Voting Rights Restoration Efforts in Mississippi

Published: March 27, 2014
Current felony disenfranchisement laws

The Mississippi Constitution permanently disenfranchises people convicted of any one of ten specified crimes: murder, rape, bribery, theft, arson, obtaining money or goods under false pretense, perjury, forgery, embezzlement, or bigamy. The state attorney general has opined that eleven other crimes are effectively encompassed within the constitution’s list.

Legislative advocacy

2006. In 2006, rather than seeking to amend the state constitution, and risking further expansion of the list of disqualifying crimes, we drafted two bills to advance voting rights through legislation alone. The first would require courts to notify individuals at sentencing of how and whether the conviction will affect their voting rights.
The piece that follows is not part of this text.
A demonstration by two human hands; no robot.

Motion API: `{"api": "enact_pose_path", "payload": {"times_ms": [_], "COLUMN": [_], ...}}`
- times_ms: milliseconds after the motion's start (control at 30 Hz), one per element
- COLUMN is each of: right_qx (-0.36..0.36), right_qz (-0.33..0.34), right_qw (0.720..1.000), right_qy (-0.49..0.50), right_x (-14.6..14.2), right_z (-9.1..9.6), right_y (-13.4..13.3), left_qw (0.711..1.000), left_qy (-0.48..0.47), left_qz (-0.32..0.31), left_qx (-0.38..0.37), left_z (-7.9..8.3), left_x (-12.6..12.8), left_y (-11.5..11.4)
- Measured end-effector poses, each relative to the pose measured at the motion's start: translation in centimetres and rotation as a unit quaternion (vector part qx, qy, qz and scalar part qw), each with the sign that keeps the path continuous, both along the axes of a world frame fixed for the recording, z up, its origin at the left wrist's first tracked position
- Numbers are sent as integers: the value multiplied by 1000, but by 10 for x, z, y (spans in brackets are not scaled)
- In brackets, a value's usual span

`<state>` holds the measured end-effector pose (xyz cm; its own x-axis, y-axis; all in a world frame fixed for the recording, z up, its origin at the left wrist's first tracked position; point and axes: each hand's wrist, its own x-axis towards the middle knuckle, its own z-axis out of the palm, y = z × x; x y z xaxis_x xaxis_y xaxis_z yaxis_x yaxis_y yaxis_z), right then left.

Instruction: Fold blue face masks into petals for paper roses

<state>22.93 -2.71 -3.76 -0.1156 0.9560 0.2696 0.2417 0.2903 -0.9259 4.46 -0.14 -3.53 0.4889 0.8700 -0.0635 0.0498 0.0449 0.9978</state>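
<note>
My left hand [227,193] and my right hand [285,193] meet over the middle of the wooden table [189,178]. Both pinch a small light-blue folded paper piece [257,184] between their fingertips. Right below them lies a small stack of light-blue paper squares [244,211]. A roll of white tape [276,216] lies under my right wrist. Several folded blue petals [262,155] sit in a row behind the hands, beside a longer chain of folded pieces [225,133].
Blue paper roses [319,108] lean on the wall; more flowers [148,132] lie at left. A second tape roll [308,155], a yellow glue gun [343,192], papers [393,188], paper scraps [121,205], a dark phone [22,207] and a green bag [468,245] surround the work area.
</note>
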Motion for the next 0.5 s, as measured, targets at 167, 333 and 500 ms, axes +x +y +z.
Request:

The other would update an existing statute (which now refers only to veterans of World Wars I or II) to restore the right to vote to all veterans with criminal convictions who have been honorably discharged from the military. The bills were not successful in either house.

Compliance efforts

People convicted of offenses other than those listed above should be entitled to vote even while they are incarcerated, but in practice most are not. We assisted state advocates in conducting and analyzing a survey of county election officials to determine whether they are illegally disenfranchising people convicted of non-disqualifying crimes.